Covariates for patient characteristics included age, gender, weight, pre-existing organ dysfunction and hemostatic disorders (comorbidity), Acute Physiology and Chronic Health Evaluation (APACHE) II score  (day 1), Sequential Organ Failure Assessment (SOFA) score  (day 1), systemic inflammatory response syndrome score  (days 1), the identification of microorganisms responsible for sepsis, blood culture results, and results of laboratory tests on day 1 including white blood cell count, platelet count, hemoglobin level, and prothrombin time-international normalized ratio (PT-INR). Treatment variables reviewed included administration of medications, including anti-disseminated intravascular coagulation (DIC) or anti-thrombotic drugs, immunoglobulins, low-dose steroids, and transfusion of blood products during the first week after ICU admission. Other therapeutic interventions reviewed included renal replacement therapy, renal replacement therapy for non-renal indications, plasma exchange, polymyxin B direct hemoperfusion (PMX-DHP), extracorporeal membrane oxygenation (ECMO), and use of the intra-aortic balloon pump during the first week after ICU admission.
Baseline characteristics were compared before and after the follow-up period for patients in both the closed and open ICU groups. Distributed continuous variables without a normal distribution are presented as median with interquartile range (IQR). Categorical data are summarized using numbers or percentages. The Mann-Whitney U test was used for comparing continuous variables, and the Fisher’s exact test was used for categorical data. As for the main result, multiple logistic regression analysis was performed to estimate the association between the closed/open ICU and survival at discharge from the hospital, adjusted by baseline patient characteristics and treatment variables. As a sensitivity analysis, propensity score matching analysis including the same covariate was performed. For propensity score matching analysis, we use calipers of width equal to 0.1 of the standard deviation. As for sub-analysis, multiple linear regression analysis for the log-transformed values of the length of ICU stay and hospital stay in survived patients was performed with adjustments for the same covariates, and estimated the ratio of the length of stay between the closed ICU and open ICU. The level of significance was set at p < 0.05. All statistical analyses were performed with SAS (Version 9.4, SAS Institute Inc., Cary, North Carolina, USA).
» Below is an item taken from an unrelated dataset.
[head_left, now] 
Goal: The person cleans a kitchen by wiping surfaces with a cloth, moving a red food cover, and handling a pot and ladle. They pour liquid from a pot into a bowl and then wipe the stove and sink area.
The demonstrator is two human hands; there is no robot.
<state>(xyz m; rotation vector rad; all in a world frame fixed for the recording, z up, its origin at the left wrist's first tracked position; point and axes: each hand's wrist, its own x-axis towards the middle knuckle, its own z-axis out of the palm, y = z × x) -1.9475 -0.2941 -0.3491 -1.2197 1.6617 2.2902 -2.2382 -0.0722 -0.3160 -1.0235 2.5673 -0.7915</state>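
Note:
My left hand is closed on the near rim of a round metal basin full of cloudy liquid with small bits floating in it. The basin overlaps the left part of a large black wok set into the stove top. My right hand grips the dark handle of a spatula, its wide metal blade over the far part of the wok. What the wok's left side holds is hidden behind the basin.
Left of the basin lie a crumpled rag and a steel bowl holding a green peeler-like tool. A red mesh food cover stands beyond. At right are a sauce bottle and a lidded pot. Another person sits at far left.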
A total of 3195 patients were included in the JSEPTIC DIC study, and 2700 patients were enrolled in this study after excluding patients treated in ICUs not clearly classified as closed or open. There were data deficits in 205 patients, and data for the remaining 2495 patients were analyzed (Fig. 1). The mean age was 72 years, 59.7% male, the median APACHE II score was 23 [17–29], and the median SOFA score (day 1) was 9 [7–12]. The rate of survival at discharge was 66.8% (Table 1). Participating ICUs included 17 (49%) closed and 18 (51%) open.
There were 979 patients treated in open ICUs and 1516 patients in closed ICUs. A comparison of the characteristics of these two groups is shown in Table 1. The closed ICU group included fewer patients with renal failure than the open ICU group (closed vs open = 7.5% vs 10.5%, p = 0.009), and the closed ICU group included significantly more patients with immunological disorders (closed vs open = 17.4% vs 12.1%, p < .001). The APACHE II and SOFA scores (day 1) of patients in the closed ICU group is significantly higher than that in the open ICU (APACHE II score: closed vs open = 23 [18–29] vs 21 [16–28], p < 0.001, SOFA score: closed vs open = 9 [7–13] vs 9 [6–12], p = 0.004). Patients in the closed ICU group were more severely ill than patients in the open ICU group, based on these scores.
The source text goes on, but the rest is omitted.